Mal au cul !

Je ne comprends pas. Quand on se trompe, généralement, les gens normaux sont penauds, tout désolés. S’ils ne s’excusent pas, ils restent au minimum humbles et ferment leur bouche. Je ne sais pas pourquoi il existe une génération de « militant·es » qui continuent à l’ouvrir malgré leurs putains d’erreurs, des erreurs qui ont eu des conséquences hallucinantes sur leur putain de vie, leur entourage, la société, leur pays, le monde. Et je n’exagère pas. Quand on a soutenu, ou fermé les yeux sur, les pires horreurs soviétiques, quand on a sali un idéal émancipateur au point d’en faire un repoussoir abject et qu’on a livré le monde entre les mains des pires salauds, on ferme sa putain de gueule. On se met de côté et on écoute la relève. Eh ben que nenni ! Ils continuent à s’empoisonner d’abord, et à nous empoisonner encore et encore.

Il paraît que, pour certains, reconnaître leurs erreurs, c’est se dédire, se nier, nier leur propre existence. C’est triste, et en même temps insupportable.
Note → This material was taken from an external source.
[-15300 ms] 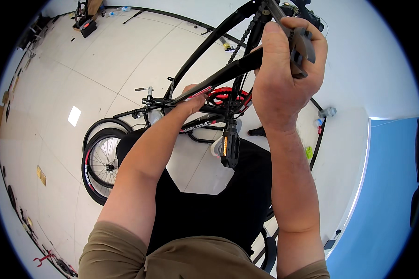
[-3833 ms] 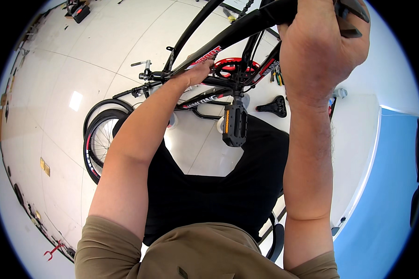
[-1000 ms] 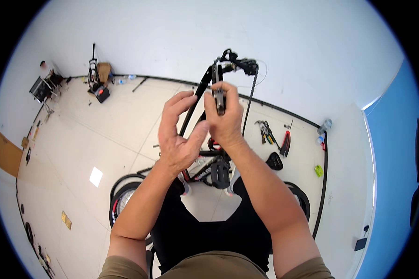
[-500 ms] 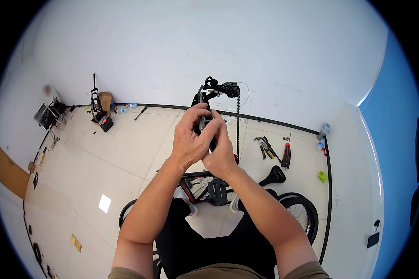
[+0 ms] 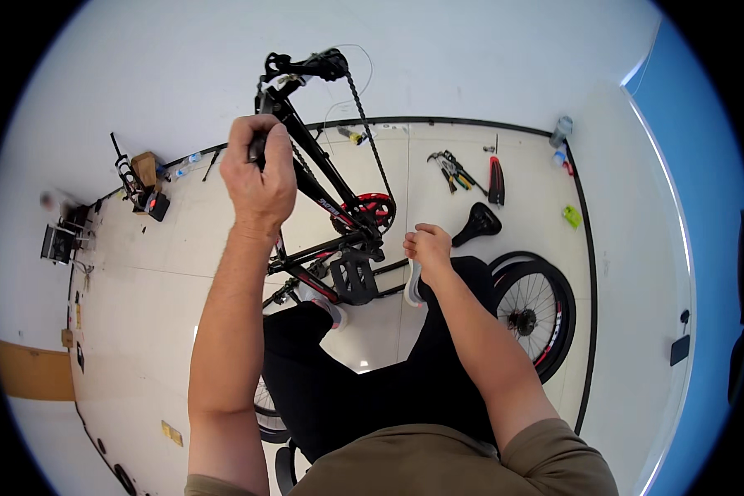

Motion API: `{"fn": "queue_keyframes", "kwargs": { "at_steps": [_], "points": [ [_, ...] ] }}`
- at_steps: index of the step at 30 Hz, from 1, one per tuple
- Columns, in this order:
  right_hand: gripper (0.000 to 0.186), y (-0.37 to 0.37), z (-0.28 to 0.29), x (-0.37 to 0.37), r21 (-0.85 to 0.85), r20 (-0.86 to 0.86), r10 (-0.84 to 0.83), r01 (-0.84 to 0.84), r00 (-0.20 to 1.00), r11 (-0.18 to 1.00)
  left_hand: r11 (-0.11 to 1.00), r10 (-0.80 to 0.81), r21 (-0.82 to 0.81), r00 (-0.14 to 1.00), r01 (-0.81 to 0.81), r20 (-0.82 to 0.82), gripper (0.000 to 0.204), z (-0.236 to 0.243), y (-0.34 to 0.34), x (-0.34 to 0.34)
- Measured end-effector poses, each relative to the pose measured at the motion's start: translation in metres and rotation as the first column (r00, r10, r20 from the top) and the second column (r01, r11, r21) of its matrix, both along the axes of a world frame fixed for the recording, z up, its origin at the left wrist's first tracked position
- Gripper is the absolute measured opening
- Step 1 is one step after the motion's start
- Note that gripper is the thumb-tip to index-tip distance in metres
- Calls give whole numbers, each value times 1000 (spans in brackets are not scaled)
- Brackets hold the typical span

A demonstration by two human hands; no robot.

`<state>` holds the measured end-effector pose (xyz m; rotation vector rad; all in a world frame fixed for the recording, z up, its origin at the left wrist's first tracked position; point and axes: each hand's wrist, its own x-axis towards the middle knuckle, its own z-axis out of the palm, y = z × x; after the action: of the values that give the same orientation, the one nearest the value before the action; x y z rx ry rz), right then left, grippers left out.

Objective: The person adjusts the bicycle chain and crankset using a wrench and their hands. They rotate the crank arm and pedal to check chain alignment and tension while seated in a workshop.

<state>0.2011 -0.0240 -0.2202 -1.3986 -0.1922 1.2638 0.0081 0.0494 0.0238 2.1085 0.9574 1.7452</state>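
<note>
My left hand point(image 5: 259, 169) is closed on a dark metal tool at the raised end of the black bicycle frame point(image 5: 326, 182), which leans left of centre. Above it are a rear derailleur point(image 5: 326, 64) and a hanging chain point(image 5: 365, 124). Lower on the frame are a red chainring point(image 5: 374, 208) and a black pedal point(image 5: 354, 277) between my knees. My right hand point(image 5: 426, 245) is lowered near my right knee, apart from the frame, fingers loosely bent with nothing visible in them.
Hand tools point(image 5: 453, 172), a red-and-black part point(image 5: 496, 180), a saddle point(image 5: 478, 223) and bottles point(image 5: 560, 132) lie right. A wheel point(image 5: 527, 318) sits by my right leg. At far left are a fork point(image 5: 128, 169), a box point(image 5: 145, 169) and a blurred seated person point(image 5: 66, 211).
My hands, together at the tool half a second ago, are now apart: the right has let go and dropped rightward, while the left, tool and frame top sit further up and left.
</note>
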Motion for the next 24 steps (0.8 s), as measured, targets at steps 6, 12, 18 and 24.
{"fn": "queue_keyframes", "kwargs": {
  "at_steps": [6,12,18,24],
  "points": [
    [29,13,-53,1,-106,-137,66,-81,988,991,999,-20,31,997,22,-72,6,3,2,-2],
    [24,28,-63,-32,-130,-66,174,-181,983,975,997,22,70,998,-18,-54,4,-3,0,-2],
    [23,42,-91,-49,-133,164,175,-154,971,979,990,-1,141,1000,3,-12,6,0,2,1],
    [37,39,-75,-35,-127,104,202,-188,974,974,983,-2,186,1000,6,-25,10,-4,7,-2]
  ]
}}
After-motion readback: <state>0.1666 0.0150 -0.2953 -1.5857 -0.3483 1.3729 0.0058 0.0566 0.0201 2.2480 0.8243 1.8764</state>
Après avoir été torturés, après avoir perdu des proches assassinés par la police secrète des Pahlavi, après avoir crié « À bas la dictature », « Mort au Shah », déclenché la Révolution, et, ben oui, soutenu le diable incarné en Ayatollah, lui avoir donné les pleins pouvoirs… et rebelote : traqués, emprisonnés, proches emprisonnés, exécutés, une guerre absurde de près de dix ans, et voilà, obligés à l’exil, survivants enfermés loin du pays pour lequel ils avaient donné leur vie… Et voilà que de nouveau le peuple de ce pays crie : « Vive le Shah ».

Absurde. Il n’y a pas plus absurde. On peut avoir le trou de balle bien élargi par cette vie de chien, mais putain, qu’est-ce que ça doit faire mal au cul !

Ben oui, les erreurs se paient. Attendre n’est pas une option. Laissez le vide, et il sera rempli par d’autres, par la réaction. Les gens n’ont rien vu d’autre que l’avant et l’après. Et vous, chers camarades, vous n’avez fait que théoriser vos « erreurs » pour ne pas les reconnaître, ou pour vous justifier. À théoriser ce qu’est le peuple, ce que doit être une lutte pure, une société sortie de je ne sais quelle ânerie. Le peuple, vous n’en connaissez que ce que vous avez fantasmé en vous paluchant sur les écrits de Marx, Lénine et consorts. Le peuple, vous l’avez fantasmé, vous l’avez formolisé dans vos souvenirs nostalgiques de vos années romantiques. Si vos conneries, vos âneries à jouer et à rêver le monde n’avaient eu de conséquences que sur vous, ce ne serait finalement pas si grave. Chacun sa vie, chacun sa manière de vivre la vie et le monde. Mais vous avez entraîné avec vous des femmes et des enfants, à qui un esprit patriarcal ne demande jamais l’avis. La révolution, oui, mais la sociale, hein ! Pas touche aux privilèges du mari et du père !

Et ben voilà votre peuple, pour qui vous vous appeliez les Sacrifiés : après avoir crié « Mort au Shah », mangé son pain noir pendant cinquante ans et vous avoir foutus en exil, il crie aujourd’hui : « Vive le Shah ».

Oui, ça fait mal au cul. Comme je ne suis pas un salaud, je ne vous dirai pas : « Bien fait pour votre gueule », mais je le pense profondément.